Howdy, View fans. Here are your annotated morning links.

Can Newsweek prove its Bitcoin theory?

Surely Newsweek knows it will have to do better than the terse statement it posted after Dorian S. Nakamoto -- the guy it identified in a cover story as the creator of Bitcoin -- categorically denied that he had anything to do with Bitcoin. “Newsweek has not received any statement or letter from Mr. Nakamoto or his legal counsel,” the magazine said. “If and when we do, we will respond as necessary.” It seems every other major news organization in the country received the statement yesterday. You can read it yourself by clicking on the second link. Newsweek editors need to explain whether they can prove that Nakamoto is who they said he is. Because why did they run the story if they can’t?
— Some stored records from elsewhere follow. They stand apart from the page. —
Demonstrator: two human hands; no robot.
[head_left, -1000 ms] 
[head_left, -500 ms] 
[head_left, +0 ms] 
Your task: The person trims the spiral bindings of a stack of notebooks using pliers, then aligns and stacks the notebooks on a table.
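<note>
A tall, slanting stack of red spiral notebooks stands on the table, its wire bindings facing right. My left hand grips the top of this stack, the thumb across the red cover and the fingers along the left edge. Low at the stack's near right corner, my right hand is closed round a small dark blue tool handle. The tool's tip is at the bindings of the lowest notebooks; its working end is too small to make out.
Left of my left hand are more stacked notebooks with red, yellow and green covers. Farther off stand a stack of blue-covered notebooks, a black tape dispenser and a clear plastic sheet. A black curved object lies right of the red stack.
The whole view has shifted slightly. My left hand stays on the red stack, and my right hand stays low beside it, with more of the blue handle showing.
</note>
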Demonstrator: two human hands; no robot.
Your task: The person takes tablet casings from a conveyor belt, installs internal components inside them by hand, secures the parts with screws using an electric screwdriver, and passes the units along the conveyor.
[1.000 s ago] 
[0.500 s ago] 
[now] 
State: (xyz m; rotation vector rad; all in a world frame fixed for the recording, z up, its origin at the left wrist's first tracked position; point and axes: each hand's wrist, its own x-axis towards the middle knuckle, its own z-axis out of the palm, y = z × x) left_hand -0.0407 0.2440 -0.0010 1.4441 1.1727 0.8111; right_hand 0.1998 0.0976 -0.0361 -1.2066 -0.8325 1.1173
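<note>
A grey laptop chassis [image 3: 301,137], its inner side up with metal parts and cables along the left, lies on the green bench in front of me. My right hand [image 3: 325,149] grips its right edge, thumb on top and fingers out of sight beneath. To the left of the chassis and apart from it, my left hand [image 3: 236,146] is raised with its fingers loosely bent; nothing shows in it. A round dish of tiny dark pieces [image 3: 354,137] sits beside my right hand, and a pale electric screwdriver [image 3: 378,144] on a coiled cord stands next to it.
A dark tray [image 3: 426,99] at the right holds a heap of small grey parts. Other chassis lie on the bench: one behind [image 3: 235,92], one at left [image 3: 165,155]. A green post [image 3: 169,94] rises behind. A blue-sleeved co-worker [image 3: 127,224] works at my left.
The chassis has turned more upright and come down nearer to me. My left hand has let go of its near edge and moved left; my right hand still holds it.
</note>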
Investing in an Ireland ETF just because yesterday was St. Patrick’s Day is a stupid idea.

But we get articles like this one every year around every major holiday. Some business journalist says: “Hey, St. Patrick’s Day is coming up. Let’s do an Ireland-themed investment story!” And some other poor sap replies: “Great! That sounds like a terrific reason to risk the kids’ college money on an exchange-traded fund that captures a bit o’ the Emerald Isle.” So you get stories like this one at Traders Reserve that started: “This St. Patrick’s Day is doubly special for the Irish -- and investors in iShares MSCI Ireland Capped ETF, an investment that captures a bit o’ the Emerald Isle.” And now that the Guinness and Jameson have worn off, let’s be clear: Investing this way in real life is a horrible idea. I hope nobody out there does it.
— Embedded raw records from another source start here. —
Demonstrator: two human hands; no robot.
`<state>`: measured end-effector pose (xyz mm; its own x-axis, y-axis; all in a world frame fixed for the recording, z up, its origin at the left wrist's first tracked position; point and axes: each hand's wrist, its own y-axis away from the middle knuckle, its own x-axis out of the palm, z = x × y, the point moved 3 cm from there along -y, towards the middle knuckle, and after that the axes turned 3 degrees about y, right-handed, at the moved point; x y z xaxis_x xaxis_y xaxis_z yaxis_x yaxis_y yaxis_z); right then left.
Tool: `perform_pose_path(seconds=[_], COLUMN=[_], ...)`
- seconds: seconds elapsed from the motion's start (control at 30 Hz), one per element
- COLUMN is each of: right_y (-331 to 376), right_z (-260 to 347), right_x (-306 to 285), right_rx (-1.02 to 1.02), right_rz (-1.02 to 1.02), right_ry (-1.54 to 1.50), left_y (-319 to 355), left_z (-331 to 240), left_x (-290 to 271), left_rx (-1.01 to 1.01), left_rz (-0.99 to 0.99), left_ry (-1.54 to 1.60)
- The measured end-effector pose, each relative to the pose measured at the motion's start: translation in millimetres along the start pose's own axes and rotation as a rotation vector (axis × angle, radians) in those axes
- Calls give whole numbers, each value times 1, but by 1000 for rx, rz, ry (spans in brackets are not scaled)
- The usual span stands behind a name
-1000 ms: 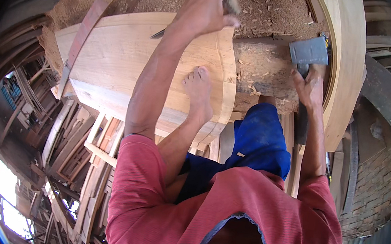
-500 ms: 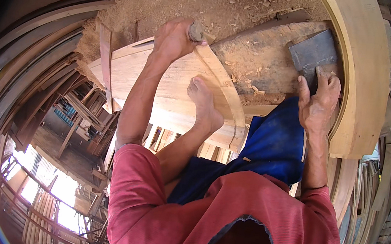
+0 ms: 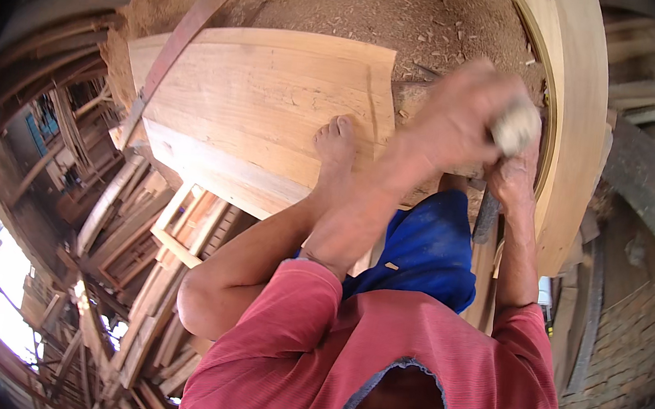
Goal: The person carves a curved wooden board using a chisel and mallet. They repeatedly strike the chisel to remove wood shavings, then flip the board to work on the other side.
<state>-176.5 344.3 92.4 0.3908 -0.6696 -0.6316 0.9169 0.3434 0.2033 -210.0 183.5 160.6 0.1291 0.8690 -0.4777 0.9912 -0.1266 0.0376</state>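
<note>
My left hand (image 3: 467, 115), smeared by motion, is wrapped round a tool with a pale, round wooden end (image 3: 515, 127); the rest of this tool is hidden. My right hand (image 3: 514, 181) is just below it, partly covered, with its fingers closed. A dark, narrow bar (image 3: 487, 219) sticks out under my right hand, seemingly part of the dark flat tool it holds. Left of the hands lies a broad, pale, curved wooden panel (image 3: 251, 91). My bare foot (image 3: 337, 141) rests on the panel near its right end.
A thick curved timber (image 3: 576, 112) arches past my right hand. Sawdust and chips (image 3: 350, 5) cover the ground ahead. A thin reddish strip (image 3: 180, 46) crosses the panel's left end. Stacked lumber (image 3: 167, 267) lies at the lower left, and brickwork (image 3: 635, 337) at the right.
My left hand has swung right with its tool, from the panel's edge to my right hand. The dark flat tool has turned, its plate no longer showing. The view has shifted.
</note>
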Motion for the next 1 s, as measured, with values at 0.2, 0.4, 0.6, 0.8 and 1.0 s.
perform_pose_path(seconds=[0.2, 0.4, 0.6, 0.8, 1.0], right_y=[-26, -59, -17, -26, -23], right_z=[12, 78, 55, 57, 55], right_x=[69, 111, 168, 153, 165], right_rx=[-387, -566, -494, -454, -421], right_rz=[223, 100, 133, 243, 145], right_ry=[-110, 133, 13, 129, 137], left_y=[79, 118, 168, 156, 158], left_z=[-26, 17, 48, 40, 55], left_x=[7, -27, -16, -23, -18], left_rx=[104, 55, -18, -52, -1], left_rz=[-261, -548, -662, -665, -673], left_ry=[184, 127, 190, 279, 318])
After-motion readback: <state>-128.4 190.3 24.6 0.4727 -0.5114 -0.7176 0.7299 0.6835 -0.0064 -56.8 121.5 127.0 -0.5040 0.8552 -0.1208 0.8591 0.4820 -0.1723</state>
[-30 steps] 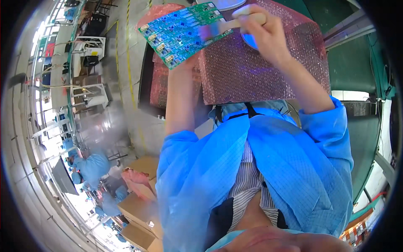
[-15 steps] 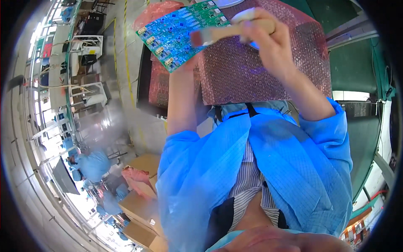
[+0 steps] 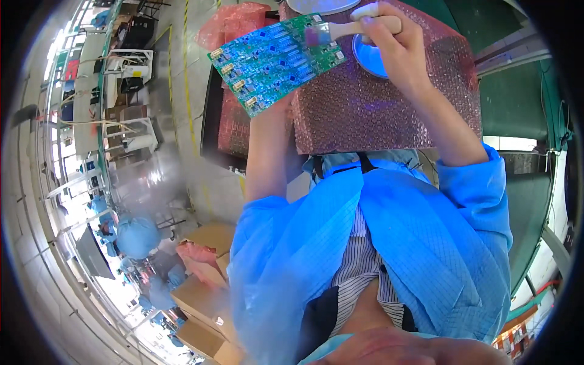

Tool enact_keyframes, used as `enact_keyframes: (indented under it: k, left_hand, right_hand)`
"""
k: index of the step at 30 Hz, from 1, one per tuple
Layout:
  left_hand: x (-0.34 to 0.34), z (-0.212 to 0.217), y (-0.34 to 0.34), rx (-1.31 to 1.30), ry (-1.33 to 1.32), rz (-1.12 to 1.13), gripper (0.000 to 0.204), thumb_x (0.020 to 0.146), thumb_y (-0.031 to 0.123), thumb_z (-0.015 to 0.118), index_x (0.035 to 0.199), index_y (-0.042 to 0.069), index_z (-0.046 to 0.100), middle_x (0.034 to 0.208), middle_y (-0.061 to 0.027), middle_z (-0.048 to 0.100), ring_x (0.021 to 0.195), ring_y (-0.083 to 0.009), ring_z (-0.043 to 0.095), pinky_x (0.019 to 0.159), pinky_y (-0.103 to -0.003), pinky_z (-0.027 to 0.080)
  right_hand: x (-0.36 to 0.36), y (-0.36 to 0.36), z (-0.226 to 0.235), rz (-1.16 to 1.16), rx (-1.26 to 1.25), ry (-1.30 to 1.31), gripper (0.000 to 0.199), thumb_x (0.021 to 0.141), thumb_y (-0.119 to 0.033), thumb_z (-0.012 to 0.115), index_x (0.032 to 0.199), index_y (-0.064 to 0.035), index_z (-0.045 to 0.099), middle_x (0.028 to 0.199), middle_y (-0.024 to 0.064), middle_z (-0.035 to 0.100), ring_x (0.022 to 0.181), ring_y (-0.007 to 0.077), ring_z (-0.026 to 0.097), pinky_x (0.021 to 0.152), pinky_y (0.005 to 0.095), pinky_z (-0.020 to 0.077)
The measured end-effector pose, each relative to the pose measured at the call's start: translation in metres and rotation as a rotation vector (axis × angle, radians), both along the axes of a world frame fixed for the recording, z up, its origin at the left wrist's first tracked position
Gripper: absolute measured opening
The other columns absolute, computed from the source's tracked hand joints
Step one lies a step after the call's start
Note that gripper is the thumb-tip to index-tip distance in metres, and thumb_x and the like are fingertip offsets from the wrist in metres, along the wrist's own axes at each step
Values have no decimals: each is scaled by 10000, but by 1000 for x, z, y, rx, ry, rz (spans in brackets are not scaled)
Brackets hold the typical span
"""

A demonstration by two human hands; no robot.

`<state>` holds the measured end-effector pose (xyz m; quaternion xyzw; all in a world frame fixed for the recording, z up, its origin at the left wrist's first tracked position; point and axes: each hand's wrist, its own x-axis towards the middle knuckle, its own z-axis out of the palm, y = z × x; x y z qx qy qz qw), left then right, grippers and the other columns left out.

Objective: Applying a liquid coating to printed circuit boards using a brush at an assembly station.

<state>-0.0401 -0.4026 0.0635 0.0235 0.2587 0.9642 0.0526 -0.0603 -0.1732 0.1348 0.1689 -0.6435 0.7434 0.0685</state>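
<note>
A green printed circuit board (image 3: 274, 61), lit bluish, is tilted above the left part of the bubble wrap. My left hand (image 3: 281, 106) holds it from below; the board hides most of the fingers. A flat brush (image 3: 350, 28) with a pale wooden handle is pinched in my right hand (image 3: 398, 45), whose fingertips appear covered in white. Its reddish bristles lie over the board's far right part, by the edge connectors. Just below that hand stands a round container (image 3: 372, 58), glowing blue inside.
Pink bubble wrap (image 3: 365, 115) covers the work surface. At the far edge sits a white round dish (image 3: 322, 7). More pink wrap (image 3: 234, 27) lies at left. Cardboard boxes (image 3: 204, 304) stand on the floor at lower left, near a person in blue (image 3: 137, 237).
The brush has moved from the middle of the board to its far right part. The board has shifted slightly right and nearer, and the glowing container shows more now.
</note>
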Motion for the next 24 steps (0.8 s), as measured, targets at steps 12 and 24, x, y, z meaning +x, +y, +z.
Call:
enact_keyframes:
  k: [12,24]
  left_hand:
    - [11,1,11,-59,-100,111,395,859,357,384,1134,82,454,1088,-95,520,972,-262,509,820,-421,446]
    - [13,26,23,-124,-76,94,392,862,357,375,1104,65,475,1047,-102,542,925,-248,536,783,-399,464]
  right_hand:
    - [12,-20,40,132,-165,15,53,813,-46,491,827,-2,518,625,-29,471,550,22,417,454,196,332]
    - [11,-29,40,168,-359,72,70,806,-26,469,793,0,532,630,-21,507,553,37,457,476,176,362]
Large banks don’t like the idea of a new tax on large banks.

Imagine that. You can read about their lobbying campaign targeting Republican lawmakers in this fine Wall Street Journal article. Of course, the congressman who proposed this bill is a Republican. So the politics are complicated, except for the part about large banks not liking taxes on large banks. That part is simple and straightforward.
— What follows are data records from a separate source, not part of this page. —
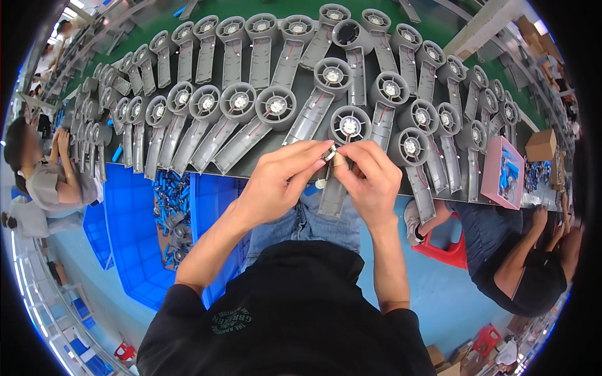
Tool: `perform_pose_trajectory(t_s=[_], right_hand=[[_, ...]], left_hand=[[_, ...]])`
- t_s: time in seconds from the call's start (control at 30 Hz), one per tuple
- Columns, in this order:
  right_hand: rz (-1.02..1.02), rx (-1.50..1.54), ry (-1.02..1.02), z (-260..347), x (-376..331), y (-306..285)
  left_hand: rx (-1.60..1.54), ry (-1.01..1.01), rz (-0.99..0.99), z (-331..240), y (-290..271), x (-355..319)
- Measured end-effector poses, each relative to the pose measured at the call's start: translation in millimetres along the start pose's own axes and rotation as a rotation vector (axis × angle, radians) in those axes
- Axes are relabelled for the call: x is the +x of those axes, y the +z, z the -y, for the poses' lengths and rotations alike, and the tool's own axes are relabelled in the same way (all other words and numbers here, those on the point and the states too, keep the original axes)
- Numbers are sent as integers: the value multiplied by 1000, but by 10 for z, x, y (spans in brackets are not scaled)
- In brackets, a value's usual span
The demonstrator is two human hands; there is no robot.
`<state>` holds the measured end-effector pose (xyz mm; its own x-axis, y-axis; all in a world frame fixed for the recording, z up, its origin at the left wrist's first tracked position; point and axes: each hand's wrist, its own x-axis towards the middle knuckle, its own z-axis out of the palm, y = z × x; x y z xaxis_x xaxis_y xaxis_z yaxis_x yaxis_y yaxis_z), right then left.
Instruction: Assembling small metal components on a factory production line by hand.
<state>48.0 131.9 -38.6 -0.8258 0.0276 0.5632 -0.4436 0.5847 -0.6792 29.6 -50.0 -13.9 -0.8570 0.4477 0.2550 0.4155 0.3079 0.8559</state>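
Observation:
At the table's near edge, my left hand (280,180) and my right hand (371,177) meet with pinched fingertips. Between them is a small silver-and-white part (329,152); its exact kind is too small to make out. Directly beyond and below my fingers lies a grey fan housing (350,125) with a round, spoked end. Its open half-handle (332,200) points toward me and overhangs the edge, partly covered by my right hand. Beneath my left fingers, a blue cylinder (311,190) with a pale round piece shows in part, above my lap.
Rows of similar grey fan housings (276,108) cover the dark table. Left of my legs stands a blue bin (135,250) holding many blue cylinders (170,200). A pink box (503,172) sits at the right edge, near a seated co-worker (520,263). Another person (59,175) is at far left.

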Motion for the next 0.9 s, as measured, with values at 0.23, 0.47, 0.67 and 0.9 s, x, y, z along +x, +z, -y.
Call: perform_pose_trajectory(t_s=[0.23,0.47,0.67,0.9], right_hand=[[11,-71,-129,-46,94,-22],[43,-78,-193,-66,94,-26],[82,-97,-208,-59,125,-70],[-74,-131,211,340,-128,-97]], left_hand=[[-2,122,30,97,-39,39],[-70,107,58,147,-82,20],[-67,134,61,154,-86,66],[-45,75,-35,96,-20,12]])
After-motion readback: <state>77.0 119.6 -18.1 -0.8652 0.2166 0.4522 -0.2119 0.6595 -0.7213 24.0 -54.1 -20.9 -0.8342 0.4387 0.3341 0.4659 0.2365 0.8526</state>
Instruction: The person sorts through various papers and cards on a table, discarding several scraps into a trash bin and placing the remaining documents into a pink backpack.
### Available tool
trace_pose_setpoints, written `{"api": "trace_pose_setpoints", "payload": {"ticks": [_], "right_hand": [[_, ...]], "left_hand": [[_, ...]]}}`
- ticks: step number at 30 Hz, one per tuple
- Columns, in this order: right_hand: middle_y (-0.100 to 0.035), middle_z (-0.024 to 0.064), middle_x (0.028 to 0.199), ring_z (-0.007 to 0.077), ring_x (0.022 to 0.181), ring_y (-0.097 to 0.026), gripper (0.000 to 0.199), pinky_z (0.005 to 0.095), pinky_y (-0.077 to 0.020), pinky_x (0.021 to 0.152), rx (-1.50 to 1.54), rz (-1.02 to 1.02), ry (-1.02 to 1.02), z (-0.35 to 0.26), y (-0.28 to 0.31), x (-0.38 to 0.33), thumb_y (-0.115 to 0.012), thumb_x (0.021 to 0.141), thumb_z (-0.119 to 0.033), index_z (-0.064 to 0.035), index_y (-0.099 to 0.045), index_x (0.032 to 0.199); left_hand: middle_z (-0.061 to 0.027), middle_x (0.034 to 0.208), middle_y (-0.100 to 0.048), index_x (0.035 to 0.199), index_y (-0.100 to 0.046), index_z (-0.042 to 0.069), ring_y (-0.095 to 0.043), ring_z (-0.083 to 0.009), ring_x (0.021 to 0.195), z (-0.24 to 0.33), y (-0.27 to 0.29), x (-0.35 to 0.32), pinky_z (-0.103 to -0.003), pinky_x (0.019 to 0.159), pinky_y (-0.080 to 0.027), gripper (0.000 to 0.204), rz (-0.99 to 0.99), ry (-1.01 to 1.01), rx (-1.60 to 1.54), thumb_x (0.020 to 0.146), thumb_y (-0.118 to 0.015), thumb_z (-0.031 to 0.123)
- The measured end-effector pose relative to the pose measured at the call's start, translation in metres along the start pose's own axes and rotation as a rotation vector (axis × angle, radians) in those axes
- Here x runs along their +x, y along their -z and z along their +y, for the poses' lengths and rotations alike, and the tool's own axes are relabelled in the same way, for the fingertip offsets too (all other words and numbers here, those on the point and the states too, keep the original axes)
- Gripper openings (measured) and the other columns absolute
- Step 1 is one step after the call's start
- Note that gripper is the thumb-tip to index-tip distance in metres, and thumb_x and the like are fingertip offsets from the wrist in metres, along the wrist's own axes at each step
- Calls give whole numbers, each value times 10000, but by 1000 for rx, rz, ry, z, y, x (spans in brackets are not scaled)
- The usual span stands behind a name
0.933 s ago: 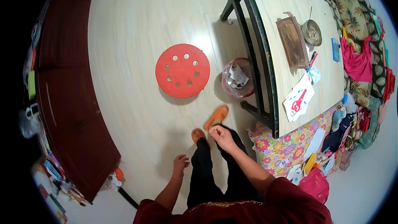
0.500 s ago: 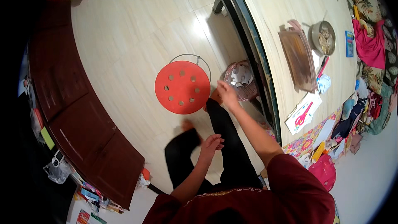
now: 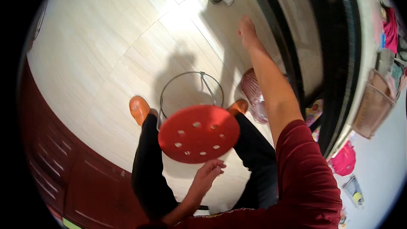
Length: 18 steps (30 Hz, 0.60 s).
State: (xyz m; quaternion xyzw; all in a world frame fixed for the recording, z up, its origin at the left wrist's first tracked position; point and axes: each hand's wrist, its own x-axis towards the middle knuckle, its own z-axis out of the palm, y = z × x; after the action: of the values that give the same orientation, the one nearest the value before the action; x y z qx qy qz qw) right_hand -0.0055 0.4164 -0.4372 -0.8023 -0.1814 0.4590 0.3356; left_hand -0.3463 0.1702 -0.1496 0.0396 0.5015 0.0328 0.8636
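Note:
My left hand (image 3: 207, 175) is low in front of me, beside the near rim of a round red stool (image 3: 199, 133) with holes in its seat. Its fingers are curled together; whatever they might hold is hidden. With the arm stretched forward, my right hand (image 3: 247, 30) is over the floor beside the dark table frame. Those fingers look bent, but they are too small and blurred to read. A small white scrap (image 3: 229, 0) lies by the table leg, apart from that hand. Under my right forearm is a pinkish ribbed basket (image 3: 253, 89), partly covered.
Dark table bars (image 3: 277, 34) run along the right. The stool's metal ring (image 3: 190, 73) stands between my feet in orange slippers (image 3: 139, 109). A dark red cabinet (image 3: 97, 178) curves along the left. A brown pouch (image 3: 373, 106) is at the far right.
My right hand has moved forward from beside the basket to near the table leg. The view has tipped lower, bringing the stool closer. My left hand keeps its curled shape.

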Motion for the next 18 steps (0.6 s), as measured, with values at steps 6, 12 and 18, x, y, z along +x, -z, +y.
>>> {"api": "trace_pose_setpoints", "payload": {"ticks": [6,12,18], "right_hand": [[-404,138,1305,282,1141,-420,450,371,-377,921,-426,142,418,72,-15,162,-481,855,-242,-88,-459,1278],[-429,190,1253,340,1180,-399,393,390,-343,993,-584,194,417,45,-76,161,-516,837,-229,-40,-504,1182],[-413,192,1284,330,1202,-408,378,385,-353,991,-327,211,400,69,-19,55,-490,869,-196,-18,-481,1202]], "left_hand": [[-141,1062,-575,1130,-493,-32,-560,-192,905,76,52,23,-325,853,-425,296,188,-52,-39,866,-382,44],[-153,1066,-566,1142,-480,-31,-560,-206,899,85,74,44,-355,853,-433,315,273,-94,-165,864,-347,34],[-142,1051,-566,1125,-489,-17,-544,-193,852,73,44,37,-341,824,-431,298,267,-15,-149,876,-335,38]]}}
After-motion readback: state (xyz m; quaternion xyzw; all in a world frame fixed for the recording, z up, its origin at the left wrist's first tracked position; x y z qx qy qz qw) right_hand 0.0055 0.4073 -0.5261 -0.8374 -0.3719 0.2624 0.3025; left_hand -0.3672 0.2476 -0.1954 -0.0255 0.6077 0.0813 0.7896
Londongrad” dealmakers hurt by sanctions against Russia.

Good article here from Matthew Campbell and Morgane Lapeyre of Bloomberg News: “Russian companies have made $180 billion in deals globally in the past two years, providing steady profits to London bankers, lawyers, and image crafters as the city has become a hub for such transactions. Sanctions being imposed by the U.S. and European Union threaten that business.”

Another day, another government bailout in China’s shadow-banking system, maybe.

Keep an eye on this one. Sooner or later the credit bubble there has to blow. From the Financial Times: “China’s central bank and one of its largest state lenders are holding emergency talks over whether to bail out a defaulting real estate developer. The talks come barely a week after Premier Li Keqiang dubbed defaults `unavoidable,’ highlighting the tightrope officials tread between courting moral hazard and undermining the debt-laden financial sector.”

Three cheers for auditor independence at KPMG.

KPMG has told its employees that neither they nor their immediate family members are allowed to enter the Quicken Loans Billion Dollar Bracket Challenge with Yahoo Sports, according to Going Concern. The accounting firm was picked to serve as an “independent observer” of the March Madness college basketball playoff contest. So it must stay pure. Now if only KPMG could tell us what really happened with its auditor-independence problems at General Electric Co.